Work task:
Below this line are records; transcribe exactly the lines between the one holding "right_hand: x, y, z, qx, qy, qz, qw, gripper" and the one holding "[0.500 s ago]", inclusive, and omit the pictures.
============================================================
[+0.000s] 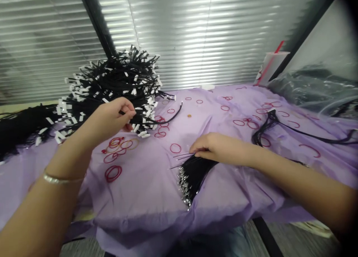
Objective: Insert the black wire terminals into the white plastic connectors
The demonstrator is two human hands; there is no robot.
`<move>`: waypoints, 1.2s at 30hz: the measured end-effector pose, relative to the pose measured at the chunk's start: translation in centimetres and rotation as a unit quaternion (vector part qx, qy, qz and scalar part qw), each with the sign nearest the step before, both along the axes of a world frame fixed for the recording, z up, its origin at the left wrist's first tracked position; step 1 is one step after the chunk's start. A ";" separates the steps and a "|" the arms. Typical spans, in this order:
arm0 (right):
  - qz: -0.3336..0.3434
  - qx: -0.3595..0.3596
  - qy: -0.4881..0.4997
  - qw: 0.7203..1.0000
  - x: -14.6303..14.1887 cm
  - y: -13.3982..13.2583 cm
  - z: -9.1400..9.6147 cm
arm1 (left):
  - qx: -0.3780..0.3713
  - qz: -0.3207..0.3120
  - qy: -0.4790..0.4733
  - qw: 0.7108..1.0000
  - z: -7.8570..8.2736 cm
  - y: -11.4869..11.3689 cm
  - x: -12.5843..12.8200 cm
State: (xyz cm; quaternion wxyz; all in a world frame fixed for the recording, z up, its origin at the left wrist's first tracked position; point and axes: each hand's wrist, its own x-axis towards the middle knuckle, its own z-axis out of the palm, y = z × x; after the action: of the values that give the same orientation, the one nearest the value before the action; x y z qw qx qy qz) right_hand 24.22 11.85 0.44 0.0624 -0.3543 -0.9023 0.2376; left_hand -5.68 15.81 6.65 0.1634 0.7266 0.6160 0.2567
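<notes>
My left hand point(119, 113) is closed in a pinch on a black cable point(169, 119), whose free end curves up to the right over the cloth. Just behind it rises a big heap of black cables with white connectors point(120, 81). My right hand point(208, 147) rests with curled fingers at the top of a bundle of black wires point(197, 171), its fingers closed on several strands. Shiny metal tips point(184, 188) fan out at the bundle's near end. A few thin strands stick out left of my right fingertips.
Red rubber bands point(113, 173) lie scattered over the purple cloth point(145, 190). Another tied black cable bundle point(271, 117) is at the right. A cup with a red straw point(270, 68) stands at the back right, beside clear plastic bags point(316, 85). Window blinds point(181, 37) close off the back.
</notes>
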 end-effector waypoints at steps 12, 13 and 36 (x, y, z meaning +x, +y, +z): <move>-0.153 0.187 0.046 0.969 0.8 -1.3 7.7 | -0.122 -0.090 -0.355 0.922 -4.5 -2.8 6.6; -0.176 0.208 0.064 0.960 1.0 -1.5 8.7 | -0.154 -0.079 -0.393 0.903 -5.1 -3.0 7.0; -0.146 0.114 0.208 0.960 -1.5 -0.9 -0.9 | -0.390 -0.107 -0.491 0.772 -8.9 -4.0 9.0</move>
State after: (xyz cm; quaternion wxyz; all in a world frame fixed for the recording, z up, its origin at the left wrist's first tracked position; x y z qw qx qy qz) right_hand 22.74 10.97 -0.46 0.3232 -0.4156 -0.8287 0.1897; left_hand 3.30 11.76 -2.26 0.7390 0.4371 0.4175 0.2974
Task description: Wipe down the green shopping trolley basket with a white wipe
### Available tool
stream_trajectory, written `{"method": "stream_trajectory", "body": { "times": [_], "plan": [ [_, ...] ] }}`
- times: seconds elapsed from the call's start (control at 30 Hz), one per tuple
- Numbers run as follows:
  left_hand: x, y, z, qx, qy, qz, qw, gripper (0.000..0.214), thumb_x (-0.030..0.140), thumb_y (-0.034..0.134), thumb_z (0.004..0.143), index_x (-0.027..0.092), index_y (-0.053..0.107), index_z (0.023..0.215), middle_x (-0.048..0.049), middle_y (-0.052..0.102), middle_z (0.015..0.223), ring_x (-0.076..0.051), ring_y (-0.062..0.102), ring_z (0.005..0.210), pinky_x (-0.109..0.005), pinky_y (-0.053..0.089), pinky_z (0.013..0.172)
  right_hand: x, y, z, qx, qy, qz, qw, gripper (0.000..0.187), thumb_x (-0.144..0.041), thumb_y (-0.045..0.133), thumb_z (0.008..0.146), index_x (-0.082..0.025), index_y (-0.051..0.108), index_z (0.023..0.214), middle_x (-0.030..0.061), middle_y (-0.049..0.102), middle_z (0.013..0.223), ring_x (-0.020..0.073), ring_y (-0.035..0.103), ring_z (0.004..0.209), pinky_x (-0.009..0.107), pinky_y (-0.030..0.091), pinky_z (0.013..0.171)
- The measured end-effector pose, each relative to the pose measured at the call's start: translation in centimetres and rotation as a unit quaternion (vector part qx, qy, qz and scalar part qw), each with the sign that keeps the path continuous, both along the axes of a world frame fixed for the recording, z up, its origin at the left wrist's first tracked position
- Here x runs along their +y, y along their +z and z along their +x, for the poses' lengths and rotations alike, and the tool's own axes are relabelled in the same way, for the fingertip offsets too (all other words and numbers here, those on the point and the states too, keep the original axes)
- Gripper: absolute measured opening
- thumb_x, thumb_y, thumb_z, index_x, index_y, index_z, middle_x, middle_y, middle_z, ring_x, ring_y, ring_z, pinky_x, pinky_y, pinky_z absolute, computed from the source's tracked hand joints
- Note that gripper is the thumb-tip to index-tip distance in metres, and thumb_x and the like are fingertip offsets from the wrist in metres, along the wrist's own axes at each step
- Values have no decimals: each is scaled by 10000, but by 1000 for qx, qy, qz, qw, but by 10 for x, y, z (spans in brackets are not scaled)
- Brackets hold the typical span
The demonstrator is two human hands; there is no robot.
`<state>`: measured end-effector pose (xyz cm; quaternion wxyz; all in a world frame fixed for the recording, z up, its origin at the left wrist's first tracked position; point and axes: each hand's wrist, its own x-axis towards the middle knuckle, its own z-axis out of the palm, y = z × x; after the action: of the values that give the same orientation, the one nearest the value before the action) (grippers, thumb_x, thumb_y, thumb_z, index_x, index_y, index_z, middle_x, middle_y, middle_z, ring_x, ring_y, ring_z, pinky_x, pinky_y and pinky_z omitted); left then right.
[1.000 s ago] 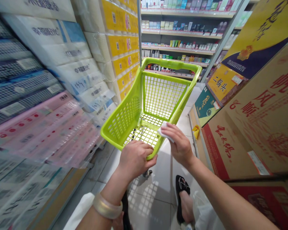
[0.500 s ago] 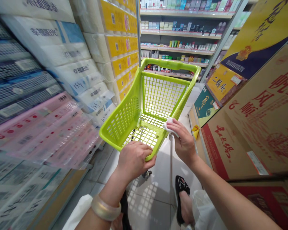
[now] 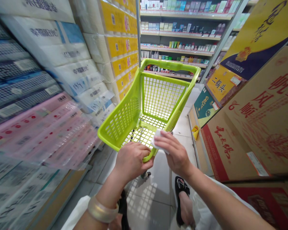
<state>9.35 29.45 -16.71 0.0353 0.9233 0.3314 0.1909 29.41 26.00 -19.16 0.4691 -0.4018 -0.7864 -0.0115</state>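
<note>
A green plastic shopping cart [image 3: 121, 126] with a gridded basket stands in front of me, nothing lying in it. My left hand [image 3: 133, 158] is wrapped over the near corner of its rim, fingers closed round the edge. With my right hand [image 3: 174, 151] I press a white cloth or tissue [image 3: 157, 140] against the right rim, a little beyond the left hand. The fingers lie over the white piece, and its underside is hidden.
Packs of tissue [image 3: 69, 52] and pink packages [image 3: 43, 127] are stacked on the left, beside yellow-labelled paper rolls [image 3: 121, 48]. Cardboard boxes [image 3: 261, 111] line the right. Shelves of bottles and cartons [image 3: 182, 32] stand beyond the cart. My sandalled foot [image 3: 183, 203] is on the tiled floor.
My right hand has slid the white cloth or tissue along the right rim, nearer to me and to the left hand. The left hand and the cart's near end shifted slightly left.
</note>
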Motion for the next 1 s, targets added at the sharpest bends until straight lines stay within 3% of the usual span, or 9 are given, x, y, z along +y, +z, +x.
{"method": "stream_trajectory", "body": {
  "times": [0.1,0.33,0.73,1.0],
  "plan": [
    [1,0,-1,9,5,4,1000,149,304,645,802,212,707,703,-12,724,727,-190,656,740,-297,442,676,-5,-1,-7,-44,56,-4,997,377,-84,383,961,-208,611,1236,74,691,1237,186,505,1330,425,427,1120],
    [0,0,0,-16,-10,0,1000,207,301,614,848,222,693,673,21,752,797,-170,668,753,-298,442,690,27,3,28,66,-84,2,994,334,-132,412,969,-242,669,1151,75,710,1182,222,561,1276,505,433,1111],
    [-2,-1,-3,-16,-12,8,1000,229,309,607,852,222,685,656,26,746,783,-158,658,728,-288,430,656,46,12,42,21,-122,-35,992,293,-151,431,976,-265,679,1084,18,718,1164,219,508,1328,527,365,1154],
    [5,9,-21,15,0,-36,999,161,296,636,801,246,702,664,50,750,776,-154,673,724,-268,433,628,40,22,31,-8,-100,-61,993,263,-140,457,962,-262,679,1035,10,738,1088,226,577,1251,502,433,1097]
  ]
}}
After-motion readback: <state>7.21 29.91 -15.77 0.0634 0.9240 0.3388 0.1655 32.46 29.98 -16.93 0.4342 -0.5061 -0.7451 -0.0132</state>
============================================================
Solution to this exercise:
  right_hand: x, y, z, qx, qy, qz, qw, gripper (0.000..0.187), thumb_x (-0.144..0.041), thumb_y (-0.045..0.133), thumb_z (0.008..0.146), index_x (-0.082..0.025), index_y (-0.051..0.108), index_z (0.023..0.214), middle_x (-0.030..0.061), middle_y (-0.049..0.102), middle_z (0.013..0.223), ring_x (-0.020..0.073), ring_y (-0.035..0.103), ring_z (0.004..0.209), pinky_x (-0.009..0.107), pinky_y (-0.030..0.091), pinky_z (0.013..0.171)
- The measured end-effector pose, each relative to the pose measured at the call's start: translation in centimetres and rotation as a unit quaternion (vector part qx, qy, qz and scalar part qw), each with the sign that keeps the path continuous, both along the axes of a world frame fixed for the recording, z up, its origin at the left wrist's first tracked position
- Here x runs along their +y, y along their +z and z along their +x, for the poses' lengths and rotations alike, and the tool's own axes are relabelled in the same way, for the fingertip offsets too (all other words and numbers here, those on the point and the states too, keep the original axes)
- Gripper: absolute measured opening
- thumb_x, thumb_y, thumb_z, index_x, index_y, index_z, middle_x, middle_y, middle_z, ring_x, ring_y, ring_z, pinky_x, pinky_y, pinky_z absolute, computed from the source's tracked hand joints
- Note that gripper is the thumb-tip to index-tip distance in metres, and thumb_x and the like are fingertip offsets from the wrist in metres, along the wrist's own axes at each step
- Values have no decimals: each is scaled by 10000, but by 1000 for qx, qy, qz, qw, but by 10 for x, y, z (spans in brackets are not scaled)
- Brackets hold the typical span
The demonstrator is two human hands; there is no robot.
`<state>`: measured end-effector pose (xyz cm; quaternion wxyz; all in a world frame fixed for the recording, z up, its origin at the left wrist's first tracked position; point and axes: each hand's wrist, its own x-axis towards the middle knuckle, its own z-axis out of the palm, y = z × x; after the action: of the values that give the same orientation, the one nearest the value before the action) (grippers, thumb_x, thumb_y, thumb_z, index_x, index_y, index_z, middle_x, middle_y, middle_z, ring_x, ring_y, ring_z, pinky_x, pinky_y and pinky_z omitted); left then right.
[1.000 s ago] 
[0.500 s ago] 

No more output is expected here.